Appearance shouldn’t really be something we focus on, but that seems to be all that matters to some people.  I mean we as a society parade girls around to be judged on their looks from a young age like it’s normal.  From a young age, I was convinced I was supposed to look a certain way like the people on television and in magazines.  Everyone has these insane beauty standards that I could never meet.

There were always outside pressures, but the biggest pressure was from inside my own family.  The people who are supposed to love and be there for you were the people who made me feel like I wasn’t good enough.  My grandparents were always concerned with my appearance.  My grandmother always scolded my mom for letting me eat what I wanted.  She would sit there and watch me eat and say things like “Are you sure you should be eating that it’ll make you fat… well fatter.” She’d scream at me for eating carbs or even just eating.  I’d lose my appetite when she’d make a comment or just give me one of those looks.

It didn’t stop there.  She also threatened me for vacations.  She told me if I didn’t lose fifty pounds in a set period of time that I wasn’t going to be allowed to go on the family trip to Disney World, and she was serious.  I barely ate anything and would work out for hours everyday because I wanted to go so badly and I lost enough to go.  I kept it off for a long time because I wouldn’t eat.  I was so miserable not eating anything I liked or getting to really be a kid I didn’t even eat cake on my birthday.

I was glad I lost weight and had already been trying to because of all the comments people had been making at school.  Horribly, nasty comments based solely on my appearance.  The one that stuck the most was I overheard a guy say that they would rather kiss another guy than me because I was so ugly and fat.  When I changed it, I was accepted even though I was the same person.

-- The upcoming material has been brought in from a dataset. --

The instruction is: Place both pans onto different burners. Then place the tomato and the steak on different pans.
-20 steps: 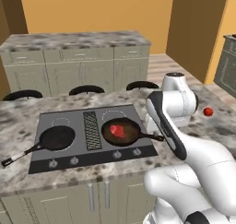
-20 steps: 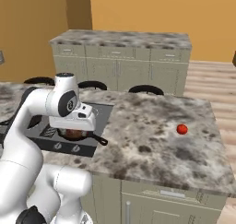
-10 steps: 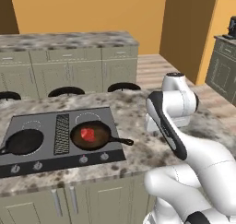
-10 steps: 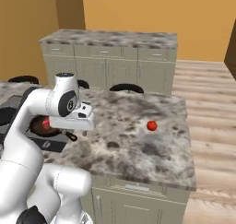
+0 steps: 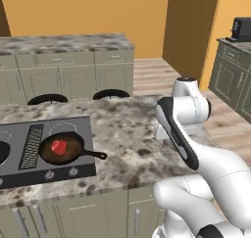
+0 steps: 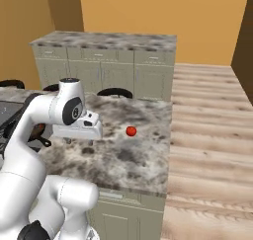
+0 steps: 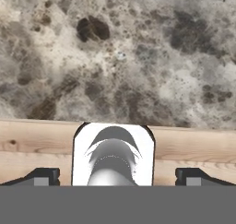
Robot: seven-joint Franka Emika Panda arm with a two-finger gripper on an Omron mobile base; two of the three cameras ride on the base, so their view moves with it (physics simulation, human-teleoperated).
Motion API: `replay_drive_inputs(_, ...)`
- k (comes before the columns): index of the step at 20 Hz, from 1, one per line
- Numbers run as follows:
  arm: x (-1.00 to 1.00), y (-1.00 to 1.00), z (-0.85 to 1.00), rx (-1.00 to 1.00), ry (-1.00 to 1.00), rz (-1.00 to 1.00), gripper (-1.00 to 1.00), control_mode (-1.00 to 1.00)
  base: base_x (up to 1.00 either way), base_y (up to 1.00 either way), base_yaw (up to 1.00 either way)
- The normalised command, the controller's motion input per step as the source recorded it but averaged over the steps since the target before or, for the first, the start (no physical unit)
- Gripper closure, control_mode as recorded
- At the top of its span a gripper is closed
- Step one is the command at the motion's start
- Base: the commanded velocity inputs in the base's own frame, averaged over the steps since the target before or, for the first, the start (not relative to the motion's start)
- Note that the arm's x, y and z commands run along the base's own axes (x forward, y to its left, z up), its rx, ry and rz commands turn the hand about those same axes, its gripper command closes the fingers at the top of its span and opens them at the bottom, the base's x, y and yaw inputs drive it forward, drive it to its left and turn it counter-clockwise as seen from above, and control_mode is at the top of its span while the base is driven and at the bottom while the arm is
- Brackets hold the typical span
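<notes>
The tomato [image 6: 131, 131] sits alone on the speckled counter [image 6: 128, 157], toward its right end and just right of the gripper [image 6: 78, 141]. The steak [image 5: 59, 146] lies in the brown pan [image 5: 66, 148], which rests on a burner [image 5: 63, 128] of the cooktop [image 5: 44, 169] at far left. The jaws stand wide over bare counter, holding nothing.

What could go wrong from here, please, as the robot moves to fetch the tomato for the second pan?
1. The tomato is a small round ball lying loose on the stone counter; a nudge from the open gripper could roll it toward the edge.
2. The steak already fills the brown pan, whose handle juts over the counter, where the arm might catch it on the way back.
</notes>
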Motion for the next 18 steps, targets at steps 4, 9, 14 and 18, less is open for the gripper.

It went farther than that though my grandmother and everyone else had to throw in their two cents on every detail.  If I didn’t wear makeup I wasn’t perceived as pretty, but if I wore two much, i was perceived as a whore.  If I didn’t dress up, I was lazy, but if I did, I was too high maintenance.   If I wore my hair straight, I was told I should curl it, but if I curled it, I was told it would look better straight.  If my shorts or dresses were too long, I was a prude, but if they were too short, I was a whore.  How is anyone supposed to feel good about themselves if everyone always has a snide comment?

I’ve never thought of myself as pretty, and the things people have said have ruined any self-esteem I ever had.  I look in the mirror and all I see is flaw after flaw.

“Everything has beauty, but not everyone sees it.” -Confucius

Eventually, I decided not to care.  I gained weight, and I’m chubby so what?  I dress how I want to with what I like.  I fix my hair how I want, and I do my makeup how I want.  I’m not going to try to impress anyone.  I don’t really care what they want.  I’m happier this way.  I’m doing what makes me the happiest.  I still don’t have a high self-esteem, but I’m not stressing over how I should look and what others want.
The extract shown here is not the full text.